Network Associates inks separate deals with three start-ups to protect customers against denial-of-service attacks.
McAfee, the antivirus division of Network Associates, signed on Arbor Networks, Asta Networks and Mazu Networks in a loose alliance to share data and research about attacks. The three companies were formed in the last 18 months in response to the growing threat of denial-of-service attacks.
"Each of them offers a unique aspect in what we are trying to do," said Tony Thompson, a spokesman for Network Associates. "They each come to the table delivering a certain set of knowledge."
The company's McAfee division plans to release new antivirus products that can protect servers and home computers alike from programs that surreptitiously take control of computers.
In July, one such program--the Code Red worm--took control of more than 400,000 Web servers using Microsoft's Web server software. The virulent spread of that automated program slowed some companies' networks.
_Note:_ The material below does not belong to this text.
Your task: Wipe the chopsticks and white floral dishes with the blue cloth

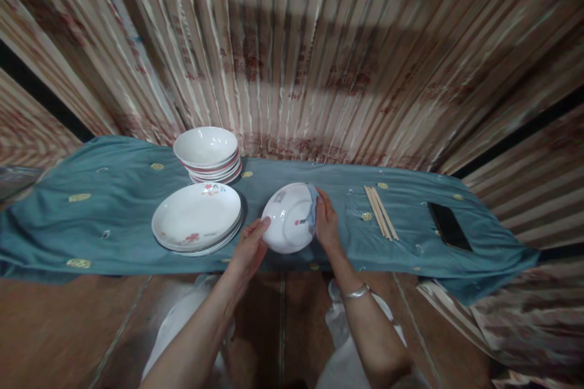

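A white plate (288, 226) is tilted up above the cloth-covered table, its underside with a foot ring and printed marks facing me. My left hand (250, 247) grips its lower left rim, thumb on the underside. At the right rim, my right hand (326, 216) presses a greyish-blue cloth (312, 209) against the plate, fingers curled around the edge. The plate's front face is hidden from me. To the left lies a stack of white plates (197, 217) with red flowers on the top one. Behind them stands a stack of white bowls (206, 147) with reddish bands.
Several pale wooden chopsticks (380, 213) lie on the right of the green tablecloth (337, 249). A black phone (449, 227) rests farther right. A pleated, patterned curtain (292, 61) hangs right behind the table.
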The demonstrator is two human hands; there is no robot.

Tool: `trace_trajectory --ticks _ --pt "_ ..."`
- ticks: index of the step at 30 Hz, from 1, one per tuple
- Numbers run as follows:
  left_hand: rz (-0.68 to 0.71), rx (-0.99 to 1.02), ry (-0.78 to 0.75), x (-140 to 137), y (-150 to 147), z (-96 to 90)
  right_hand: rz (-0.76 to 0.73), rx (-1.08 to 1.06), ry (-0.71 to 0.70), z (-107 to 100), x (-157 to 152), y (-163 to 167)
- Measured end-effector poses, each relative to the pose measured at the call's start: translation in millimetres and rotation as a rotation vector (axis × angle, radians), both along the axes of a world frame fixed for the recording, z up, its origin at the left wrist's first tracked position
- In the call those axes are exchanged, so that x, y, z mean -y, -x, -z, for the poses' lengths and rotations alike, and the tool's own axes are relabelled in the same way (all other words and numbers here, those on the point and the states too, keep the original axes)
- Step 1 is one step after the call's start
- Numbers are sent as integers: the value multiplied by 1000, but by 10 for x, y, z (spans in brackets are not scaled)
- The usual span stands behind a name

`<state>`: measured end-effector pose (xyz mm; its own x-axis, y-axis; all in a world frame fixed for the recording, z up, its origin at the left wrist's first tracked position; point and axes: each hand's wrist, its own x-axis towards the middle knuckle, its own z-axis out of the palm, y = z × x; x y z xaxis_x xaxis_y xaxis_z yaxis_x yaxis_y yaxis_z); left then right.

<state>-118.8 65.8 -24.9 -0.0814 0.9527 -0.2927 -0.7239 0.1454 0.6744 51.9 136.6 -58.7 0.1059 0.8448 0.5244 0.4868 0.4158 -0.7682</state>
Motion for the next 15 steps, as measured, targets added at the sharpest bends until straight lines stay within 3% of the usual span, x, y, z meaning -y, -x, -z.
trace_trajectory --ticks 6,15 --pt "41 -58 -53 37 -37 -32 15 31 -43 -95 70 -51" --pt "68 -51 -81 37 -68 -63 -38 498 -263 -437 385 262"
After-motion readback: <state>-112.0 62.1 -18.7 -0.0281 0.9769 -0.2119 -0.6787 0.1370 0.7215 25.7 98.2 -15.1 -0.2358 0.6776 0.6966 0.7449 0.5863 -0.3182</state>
Known as a denial-of-service attack, the flooding of networks with a deluge of data has become increasingly common.
But Network Associates' main rival, Symantec, asserted that current antivirus products and firewalls already have the ability to detect malicious programs such as Code Red.
"There is nothing really secretive about the research or anything special about the technologies being used here," said Rob Clyde, chief technology officer for Cupertino, Calif.-based Symantec. "There is some potential for (the research) to be valuable down the line, but the technology can also cause problems, because it has a high rate of false alarms."
For the time being, the relationship between Network Associates and the three start-ups will be focused on research and information sharing.
"We can provide huge insight into network analysis; Network Associates brings to the table a lot of forensics data," said Stefan Savage, co-founder and chief scientist for Asta Networks. "Being able to put these together and learn about what's going on early on helps us."
While all three companies are focused on detecting denial-of-service attacks as they happen and then shutting down the attack, having access to data on the programs that cause the attack is important, said Walter McCormack, vice president of business development for Cambridge, Mass.-based Mazu Networks.
"We can detect a real-time attack, but it's also nice to know about the attack beforehand," McCormack said. "We can get a heads-up from them if there is a huge spike" in server infections.